Execução, o grande desafio
Dinheiro é, portanto, o que parece não faltar nos próximos anos, a um ritmo que exige a mesma coordenação para manter várias bolas no ar em simultâneo. Entre a aplicação das últimas verbas do Portugal 2020 e o arranque da Estratégia Portugal 2030, será necessário executar também o PRR, num prazo curto, com metas mais apertadas, a que se somam as exigências de vigilância e de boa aplicação dos fundos, para se evitar fraudes e financiamentos em dobro. E, em cima disto, há que vencer o desafio da execução que se ficou nos 57% no quadro financeiro anterior.
Mesmo com este número, o ministro do Planeamento, Nelson de Souza, defende que "é preciso contestar a ideia de que somos maus a executar” e afirma que "temos estado sempre no pódio”. Em entrevista à VISÃO, o governante argumenta que Portugal está "cinco pontos percentuais acima da média europeia, que é de cerca de 50%”, ao passo que grandes países beneficiários, como Espanha e Itália, estão dez pontos abaixo.

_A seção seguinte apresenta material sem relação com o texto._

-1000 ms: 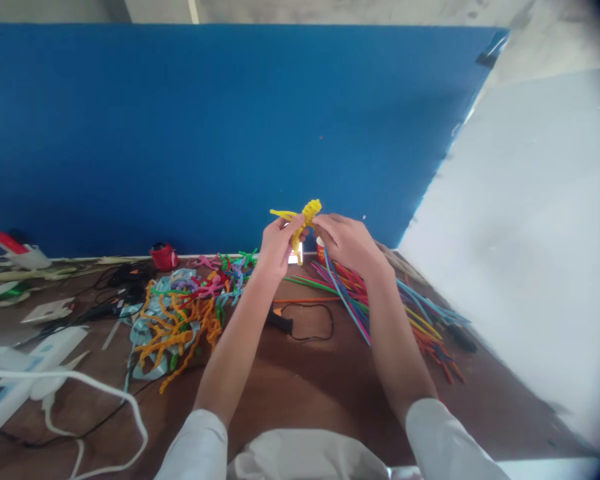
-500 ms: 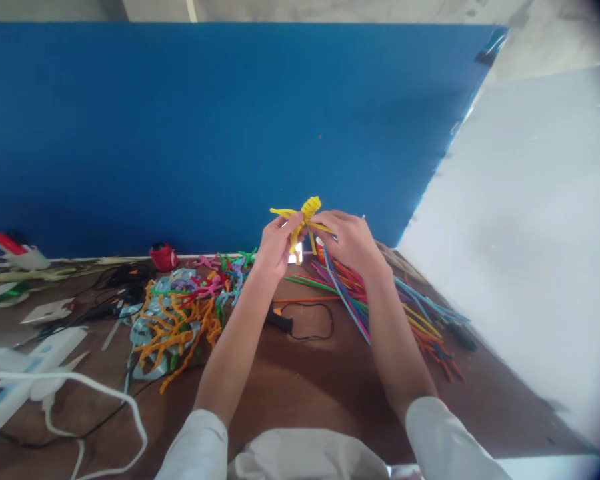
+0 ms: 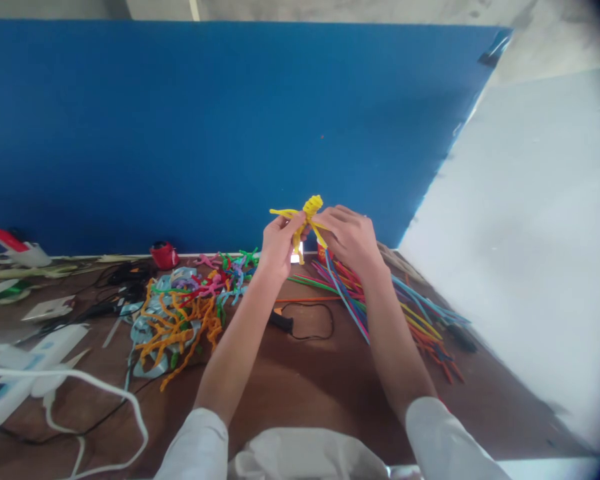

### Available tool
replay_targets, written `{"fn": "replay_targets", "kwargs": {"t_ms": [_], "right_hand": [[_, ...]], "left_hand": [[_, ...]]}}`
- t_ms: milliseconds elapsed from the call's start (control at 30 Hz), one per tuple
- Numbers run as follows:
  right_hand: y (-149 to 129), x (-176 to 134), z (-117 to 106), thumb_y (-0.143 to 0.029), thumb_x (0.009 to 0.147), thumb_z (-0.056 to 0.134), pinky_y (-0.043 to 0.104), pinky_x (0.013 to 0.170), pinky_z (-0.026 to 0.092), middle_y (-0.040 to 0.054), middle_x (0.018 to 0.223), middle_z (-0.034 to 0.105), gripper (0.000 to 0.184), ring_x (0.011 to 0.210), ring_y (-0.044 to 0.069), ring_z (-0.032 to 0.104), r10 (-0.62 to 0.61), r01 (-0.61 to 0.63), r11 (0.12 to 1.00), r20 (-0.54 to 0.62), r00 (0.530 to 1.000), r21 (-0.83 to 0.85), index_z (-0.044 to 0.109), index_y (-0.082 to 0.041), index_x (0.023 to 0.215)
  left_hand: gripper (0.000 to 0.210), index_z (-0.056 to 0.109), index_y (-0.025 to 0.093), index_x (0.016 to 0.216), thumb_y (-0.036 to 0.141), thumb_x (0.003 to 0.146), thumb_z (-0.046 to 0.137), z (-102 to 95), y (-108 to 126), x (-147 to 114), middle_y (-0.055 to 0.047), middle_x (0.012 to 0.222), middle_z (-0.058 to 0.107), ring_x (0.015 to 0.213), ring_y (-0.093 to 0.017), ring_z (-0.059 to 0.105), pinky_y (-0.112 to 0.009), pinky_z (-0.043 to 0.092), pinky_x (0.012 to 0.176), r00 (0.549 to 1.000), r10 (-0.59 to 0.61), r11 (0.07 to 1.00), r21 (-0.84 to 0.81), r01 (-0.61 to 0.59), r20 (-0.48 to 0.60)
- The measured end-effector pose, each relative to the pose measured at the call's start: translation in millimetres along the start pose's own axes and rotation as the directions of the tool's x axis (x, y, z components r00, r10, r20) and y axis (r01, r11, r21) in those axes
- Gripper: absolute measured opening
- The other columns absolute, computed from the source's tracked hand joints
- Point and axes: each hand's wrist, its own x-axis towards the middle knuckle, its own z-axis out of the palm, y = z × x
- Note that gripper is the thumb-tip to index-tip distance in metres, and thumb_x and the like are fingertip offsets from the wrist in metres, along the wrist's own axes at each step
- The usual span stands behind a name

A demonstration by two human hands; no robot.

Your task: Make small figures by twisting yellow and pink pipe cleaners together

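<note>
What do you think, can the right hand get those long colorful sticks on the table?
Probably yes. The colorful sticks lie on the table below the right forearm, and nothing seems to block them. The right hand is busy at the yellow shape, though.

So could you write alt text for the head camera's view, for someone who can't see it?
A person's left hand holds a twisted yellow shape above a brown table, with the right hand touching it. On the left lies a tangled colourful pile, on the right a loose bundle of thin colourful sticks; a blue panel stands behind.
</note>
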Motion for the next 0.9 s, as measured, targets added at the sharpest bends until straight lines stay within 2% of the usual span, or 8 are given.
{"fn": "replay_targets", "kwargs": {"t_ms": [200,467,733,900], "right_hand": [[-4.3,0.2,1.0,-0.028,0.101,0.049,0.031,0.074,0.040,0.0053,0.098,0.072,0.018,0.090,0.020,0.060,0.032,-0.034,0.998,-0.034,0.999,-0.058,0.066,-0.023,0.105],[-13.3,5.5,-0.5,-0.030,0.103,0.046,0.035,0.075,0.037,0.0046,0.093,0.072,0.025,0.085,0.020,0.056,-0.001,-0.005,0.990,-0.041,0.999,-0.140,0.069,-0.024,0.094],[-9.8,4.5,5.0,-0.029,0.102,0.049,0.034,0.074,0.039,0.0032,0.088,0.073,0.026,0.083,0.020,0.056,-0.002,-0.008,0.990,-0.071,0.997,-0.143,0.071,-0.023,0.088],[-0.8,2.3,11.2,-0.029,0.103,0.046,0.034,0.077,0.041,0.0042,0.096,0.073,0.026,0.085,0.020,0.058,0.011,-0.019,0.994,-0.076,0.997,-0.104,0.071,-0.023,0.100]], "left_hand": [[0.025,0.067,0.017,0.079,0.033,0.070,0.083,1.3,-0.9,-2.5,0.001,0.072,0.063,0.059,-0.006,0.055,-0.022,0.043,0.061,0.995,0.086,0.996,-0.005,-0.087,-0.044],[0.020,0.067,0.016,0.079,0.029,0.072,0.081,2.5,1.3,-4.3,0.002,0.071,0.064,0.061,-0.006,0.057,-0.021,0.043,0.063,0.988,0.087,0.995,-0.043,-0.094,-0.126],[0.025,0.067,0.016,0.081,0.031,0.069,0.083,2.9,-4.0,-3.2,0.002,0.072,0.064,0.059,-0.006,0.055,-0.021,0.042,0.061,0.991,0.069,0.996,-0.053,-0.075,-0.111],[0.025,0.067,0.016,0.081,0.032,0.070,0.083,0.4,-6.6,-1.2,0.002,0.071,0.064,0.060,-0.006,0.057,-0.021,0.043,0.061,0.988,0.079,0.994,-0.068,-0.089,-0.130]]}}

Se do lado do Estado será necessário um elevado grau de eficiência, no das empresas também há trabalho a fazer para que os fundos sejam absorvidos. Isso passa não só por apresentarem candidaturas, com potencial para a economia portuguesa, em linha com os objetivos dos programas mas também, sublinha Victor Cardial, por terem os capitais próprios necessários para os projetos, numa altura em que muitas delas continuam descapitalizadas. Além de fazer chegar o dinheiro depressa ao terreno, será necessário garantir que ele flui para projetos de valor e que não cai em sorvedouros não produtivos.
As projeções da Standard & Poor’s, por exemplo, mostram bem a diferença que pode existir entre uma elevada e uma baixa taxa de absorção dos fundos do PRR. Num cenário em que cerca 90% do valor do plano seja utilizado em projetos que tenham um efeito multiplicador na economia, o PIB português poderia ter um acréscimo de mais de 10% até 2026. Já caso o PRR se fique por uma utilização de 50% e em projetos sem grande valor acrescentado, a melhoria não irá além de 4,5 por cento.
António Costa – e quem diz António Costa diz o Estado, os empresários ou, no limite, o cidadão comum – até pode ter nos próximos meses o dinheiro no banco, à espera de ser levantado. O mais difícil vem a seguir: usá-lo bem e não falhar na pontaria – para que não precisemos de voltar a recorrer a outras "bazucas”.